Refinance Savings Example
Current loan: $300,000 at 7.5%, 30-year fixed
New loan: $300,000 at 6.5%, 30-year fixed
| Current | New | Savings | |
|---|---|---|---|
| Monthly payment | $2,098 | $1,896 | $202/month |
| Total interest (30 yr) | $455,089 | $382,633 | $72,456 |
Closing costs: ~$6,000-9,000
Break-even: ~30-45 months
Current Mortgage Rates 2025
| Loan Type | Rate Range | APR Range |
|---|---|---|
| 30-Year Fixed | 6.5% - 7.5% | 6.6% - 7.6% |
| 15-Year Fixed | 5.75% - 6.75% | 5.9% - 6.9% |
| 5/1 ARM | 5.5% - 6.5% | 6.0% - 7.0% |
| FHA 30-Year | 6.25% - 7.25% | 6.5% - 7.5% |
| VA 30-Year | 6.0% - 7.0% | 6.2% - 7.2% |
*Rates as of January 2025. Rates change daily.
Refinancing Costs
Typical Closing Costs
- Origination fee: 0.5-1.5% of loan amount
- Appraisal: $300-700
- Title insurance: $500-1,500
- Title search: $200-400
- Recording fees: $50-250
- Credit report: $25-50
- Attorney fees: $500-1,000 (if required)
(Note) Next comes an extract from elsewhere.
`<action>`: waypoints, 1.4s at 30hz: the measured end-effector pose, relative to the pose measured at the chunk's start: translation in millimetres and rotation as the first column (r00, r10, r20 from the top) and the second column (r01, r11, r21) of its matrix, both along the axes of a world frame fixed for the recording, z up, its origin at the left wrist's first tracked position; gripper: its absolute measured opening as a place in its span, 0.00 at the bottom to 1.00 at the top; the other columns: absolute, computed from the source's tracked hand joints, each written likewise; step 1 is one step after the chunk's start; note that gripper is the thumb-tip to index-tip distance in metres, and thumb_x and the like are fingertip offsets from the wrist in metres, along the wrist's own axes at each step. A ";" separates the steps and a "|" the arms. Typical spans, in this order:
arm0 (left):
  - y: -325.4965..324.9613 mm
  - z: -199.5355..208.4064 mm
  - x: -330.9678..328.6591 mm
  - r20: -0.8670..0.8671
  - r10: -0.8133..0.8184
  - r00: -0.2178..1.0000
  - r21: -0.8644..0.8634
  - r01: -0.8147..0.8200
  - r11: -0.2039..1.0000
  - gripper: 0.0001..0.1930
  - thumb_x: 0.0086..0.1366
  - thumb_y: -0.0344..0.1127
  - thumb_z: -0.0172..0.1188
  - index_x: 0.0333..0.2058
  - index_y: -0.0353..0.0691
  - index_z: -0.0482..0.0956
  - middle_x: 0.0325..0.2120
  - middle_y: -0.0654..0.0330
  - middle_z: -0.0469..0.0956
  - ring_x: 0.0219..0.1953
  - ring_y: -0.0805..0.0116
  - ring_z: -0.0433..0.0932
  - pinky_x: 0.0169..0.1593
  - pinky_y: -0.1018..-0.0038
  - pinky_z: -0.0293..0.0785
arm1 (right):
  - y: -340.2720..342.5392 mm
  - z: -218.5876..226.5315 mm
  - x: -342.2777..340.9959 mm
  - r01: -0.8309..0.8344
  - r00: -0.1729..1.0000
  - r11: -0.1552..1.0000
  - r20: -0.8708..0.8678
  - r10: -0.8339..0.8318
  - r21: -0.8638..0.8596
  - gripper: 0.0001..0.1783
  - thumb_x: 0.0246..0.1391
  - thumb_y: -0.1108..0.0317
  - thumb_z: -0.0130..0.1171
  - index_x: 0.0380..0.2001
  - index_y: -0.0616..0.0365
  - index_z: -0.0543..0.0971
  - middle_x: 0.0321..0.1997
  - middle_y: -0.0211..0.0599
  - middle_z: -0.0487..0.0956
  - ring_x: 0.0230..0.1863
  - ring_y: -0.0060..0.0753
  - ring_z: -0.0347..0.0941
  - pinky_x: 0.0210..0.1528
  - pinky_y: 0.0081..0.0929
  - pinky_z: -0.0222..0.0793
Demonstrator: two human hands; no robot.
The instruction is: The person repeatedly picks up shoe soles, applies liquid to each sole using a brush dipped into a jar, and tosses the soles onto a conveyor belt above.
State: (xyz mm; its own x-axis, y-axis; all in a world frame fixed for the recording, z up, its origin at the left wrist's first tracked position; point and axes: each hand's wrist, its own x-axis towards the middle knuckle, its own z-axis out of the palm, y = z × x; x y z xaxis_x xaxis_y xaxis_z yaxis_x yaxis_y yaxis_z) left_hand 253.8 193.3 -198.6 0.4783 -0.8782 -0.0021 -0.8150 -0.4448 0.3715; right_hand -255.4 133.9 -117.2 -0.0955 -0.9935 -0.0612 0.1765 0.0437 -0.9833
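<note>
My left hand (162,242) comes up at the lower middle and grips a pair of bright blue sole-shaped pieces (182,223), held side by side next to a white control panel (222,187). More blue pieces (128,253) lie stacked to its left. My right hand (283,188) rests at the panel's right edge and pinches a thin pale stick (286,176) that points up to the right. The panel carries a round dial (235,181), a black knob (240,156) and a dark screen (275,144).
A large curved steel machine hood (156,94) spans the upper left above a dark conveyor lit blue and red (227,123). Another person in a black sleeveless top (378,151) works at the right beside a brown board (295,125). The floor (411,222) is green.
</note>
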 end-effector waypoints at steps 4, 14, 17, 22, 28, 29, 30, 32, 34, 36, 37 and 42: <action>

Ways to Reduce Closing Costs
- Shop multiple lenders (get 3+ quotes)
- Negotiate lender fees
- Ask about lender credits for higher rate
- Consider no-closing-cost refinance
- Close at end of month (less prepaid interest)
How to Get the Best Rate
- Check your credit score: 740+ gets best rates
- Improve credit if needed: Pay down debt, fix errors
- Calculate your equity: 20%+ avoids PMI
- Shop multiple lenders: Compare at least 3-5
- Compare APR, not just rate: APR includes all costs
- Consider points: Pay upfront for lower rate if staying long-term
- Lock your rate: Rates can change during processing
The Refinancing Process
Step-by-Step Timeline
- Week 1: Check credit, gather documents, shop lenders
- Week 2: Choose lender, submit application
- Weeks 2-3: Appraisal ordered and completed
- Weeks 3-4: Underwriting review
- Week 4-5: Clear to close, review closing disclosure
- Week 5-6: Sign closing documents
Total time: 30-45 days typically
Documents Needed
- Recent pay stubs (30 days)
- W-2s (last 2 years)
- Tax returns (last 2 years)
- Bank statements (2-3 months)
- Current mortgage statement
- Homeowners insurance policy
- ID (driver's license, passport)
Cash-Out Refinance
How Cash-Out Works
Replace your mortgage with a larger one and receive the difference in cash.
Example:
- Current mortgage: $200,000
- Home value: $350,000
- New loan (80% LTV): $280,000
- Cash received: $80,000
Good Uses for Cash-Out
- Home improvements (adds value)
- Pay off high-interest debt
- Emergency fund
- Education expenses
Poor Uses for Cash-Out
- Vacations or luxury items
- Investments (risky with home as collateral)
- Paying off debt you'll rack up again
Common Refinancing Mistakes
- Focusing only on monthly payment: Consider total cost
- Extending loan term: Restarting 30 years adds interest
- Not shopping around: Rates vary significantly by lender
- Ignoring closing costs: Factor into break-even calculation
- Waiting for "perfect" rate: Time in market matters
- Cash-out for the wrong reasons: Can lead to more debt
Refinance Calculator
Break-Even Formula
Break-even months = Closing costs ÷ Monthly savings
Example: $6,000 closing costs ÷ $200/month savings = 30 months
Rule of thumb: If you'll be in the home longer than break-even, refinancing makes financial sense.